Jeremiah Moss put up a sad post last week about the building that has been home, for the past 33 years, to the Three Lives & Company Bookshop (pictured above, with my son Oliver) being put up for sale. It’s an unsurprising development, but no less heartbreaking. Much like my beloved music shops like Other Music and Rebel Rebel, the notion of the independent Manhattan book store is swiftly becoming a thing of the past.
As detailed in Jeremiah’s post, the villain in this story is not the competition from big name chains like Barnes & Noble, nor the online bookseller juggernaut that is Amazon or even people forsaking actual books in favor of idiotic devices like Kindles and Nooks (do people still use those? I’m so behind the times). No, the culprit is our city’s spiraling rents, pure and simple.
In 2016, we’ve already lost Left Bank Books on 8th Avenue, and after a long protracted demise, the beleaguered St. Marks Bookshop from its exiled perch on unforgiving East Third Street. Personally speaking, I’m still smarting from the departure of Shakespeare & Co. back in 2014.

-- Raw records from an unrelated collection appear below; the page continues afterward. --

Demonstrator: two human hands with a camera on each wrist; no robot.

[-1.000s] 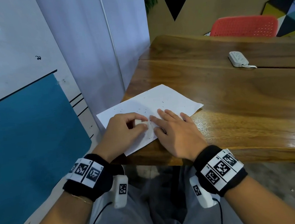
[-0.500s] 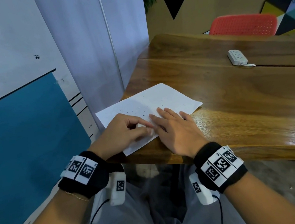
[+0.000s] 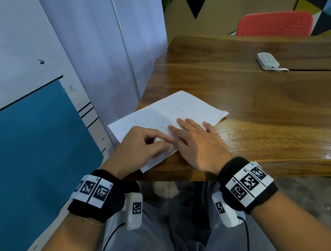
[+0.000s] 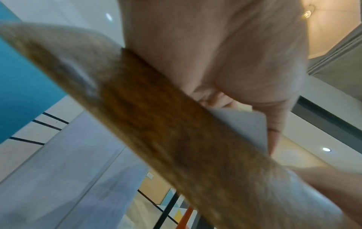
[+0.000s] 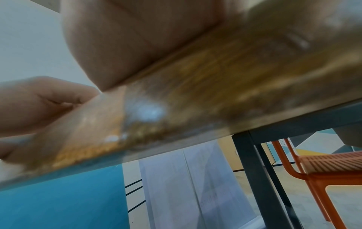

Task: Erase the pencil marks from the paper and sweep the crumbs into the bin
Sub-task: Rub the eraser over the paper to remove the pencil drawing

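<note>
A white sheet of paper lies at the near left corner of the wooden table, dotted with small dark eraser crumbs. My left hand rests on the sheet's near part, its fingers curled and pinching a small white eraser against the paper. Just right of it my right hand lies flat, fingers straight, pressing the sheet down. In the left wrist view the paper's corner pokes over the table edge under my palm. No bin is in view.
A white power strip lies on the far side of the table. A red chair stands behind it. A blue and white wall panel is close on the left. My grey-trousered lap is below the table edge.
The left hand's fingers with the eraser have shifted slightly toward me and rightward on the paper. The right hand stays flat in place.
</note>
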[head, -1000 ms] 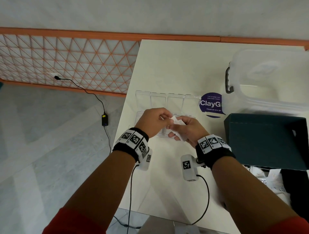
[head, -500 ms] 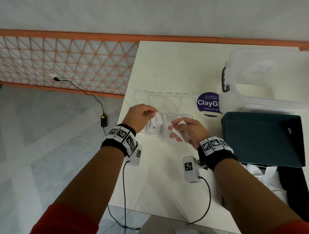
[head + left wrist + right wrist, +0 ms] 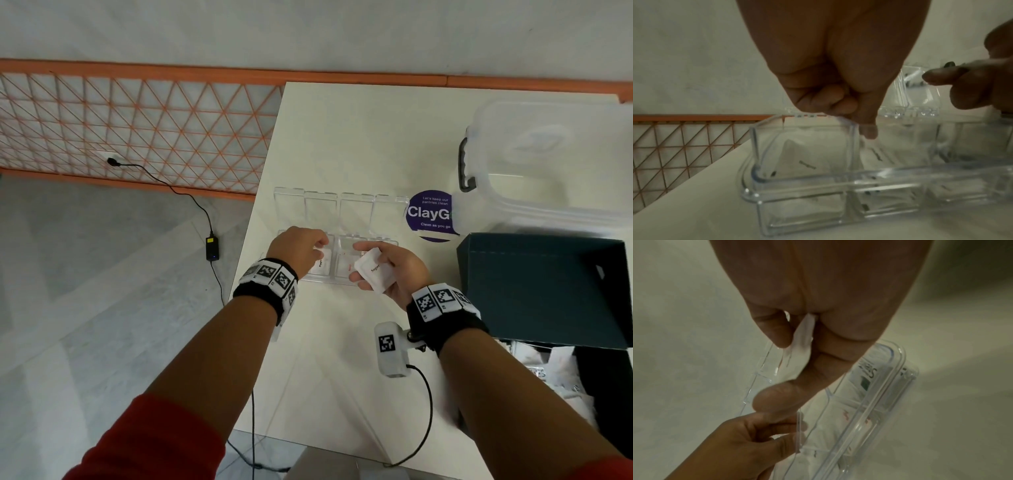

Before you click your tongues, roll your eyes and dust off that weary adage that change is the only constant in an urban environment, please go fuck yourselves, and let me underscore, once again, that brick n’ mortar establishments of these kinds (both book shops and record/disc shops) are more than simply places wherein to purchase goods. They are places for like-minds to gather, connect and share. They are places wherein to learn and discover. They are places to find solace and kinship. Beyond all that, they’re also places simply to browse, something you can do in fewer and fewer places.
Support your local bookshop, goddammit.
This news found me looking up this video from 2013, which I wrote more extensively about here, wherein bespectacled indie dude Fred Nicolaus of Golden Suits circumnavigates Manhattan’s network of book shops for the purposes of buying up every single copy of “The Stories of John Cheever” he can get his hands on.
In the three years since this was filmed, about four of the shops Fred visits in the video have already vanished.